BMA president Kenneth Parks is the driving force behind Kids Cafés, a program that coordinates light meals provided by area restaurants on a rotating basis on Saturdays for children living at several area motels.

The children qualify as homeless under the federal McKinney-Vento Homeless Assistance Act because they lack “fixed, regular and adequate nighttime residence,” and meet other qualifications under the act.

Diana E. Clough, project coordinator for the Brownsville Independent School District’s Homeless Youth Connection Project, nominated Parks for the award.

“He’s a true hero to our children in need because what he does for them is provide food for them on Saturdays (when) there’s no school. They look forward to it. It’s provided by different restaurants that alternate. He’s taken the initiative. He collaborates and coordinates with the restaurants that are participating. … He’s doing it all, sir,” Clough said when asked why she made the nomination.

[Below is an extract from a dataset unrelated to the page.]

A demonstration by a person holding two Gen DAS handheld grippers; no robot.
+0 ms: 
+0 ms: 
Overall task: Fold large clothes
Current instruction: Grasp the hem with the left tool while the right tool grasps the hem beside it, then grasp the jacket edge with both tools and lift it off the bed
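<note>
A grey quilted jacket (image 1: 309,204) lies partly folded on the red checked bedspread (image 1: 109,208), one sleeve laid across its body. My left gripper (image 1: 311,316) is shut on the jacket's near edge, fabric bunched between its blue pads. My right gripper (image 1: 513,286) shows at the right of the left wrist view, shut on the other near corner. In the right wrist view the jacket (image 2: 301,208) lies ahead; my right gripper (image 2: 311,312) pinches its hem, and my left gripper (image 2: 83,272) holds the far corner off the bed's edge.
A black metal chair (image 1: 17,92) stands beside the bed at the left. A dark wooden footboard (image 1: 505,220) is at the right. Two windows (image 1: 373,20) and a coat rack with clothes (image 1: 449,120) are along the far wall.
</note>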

The purpose of the Homeless Youth Connection Project is “to identify students in homeless situations and enroll them in school,” Clough said when asked to put a number on child homelessness in Brownsville. She said her program had identified just under 1,000 such children so far this school year. It closed out the last school year with “well over 1,500” identified homeless children, she said.

BISD has long recognized that children in marginal situations often don’t get enough to eat on days when there is no school. Various community groups have stepped in to fill the void.

Parks’ involvement began shortly after he arrived in Brownsville in 2009. He works in the maquiladora industry and is an associate pastor at ChristChurch of the Valley. Through the Ministerial Alliance he helped start and coordinated an evening Snack Bags program that provided food to children who did not receive regular meals outside of school. The Ministerial Association started a food bank to support the program, which restaurants and various community organizations support.

When BISD began serving evening food service meals a little more than a year ago, the Snack Bags program morphed into the Kids Cafés on Saturdays. Six restaurants provide the meals on a rotating basis, Denny’s, Chili’s, Pizza Hut, Buddy’s BBQ and Grill, Johnny Carino’s and Chick-fil-A participate.

Parks said he got the idea for Kid Cafés from Bruno Serato, a friend in Anaheim, Calif. who serves similar meals to 1,000 kids at 250 motels in that city, which notably is home to Disneyland.

“It goes back to my roots as a believer,” Park said. “It should be about helping people, giving people a hand up, not a handout. I believe we need to be able to take care of the poor, but (here in Brownsville) there’s just not the jobs.”

Both he and Clough said the children are appreciative of the meals, as well as the school supplies, clothing, shoes, transportation and other assistance the Homeless Project provides.

Park quoted something Mother Theresa said about serving those in need: “I can do things you cannot do. You can do things I cannot do. Together we can do great things,” she said.

Parks is among 15 people across Texas who will receive the Hero for Children award at the State Board of Education’s Sept. 11 meeting. Clough and BISD Superintendent Esperanza Zendejas will accompany him to Austin for the presentation.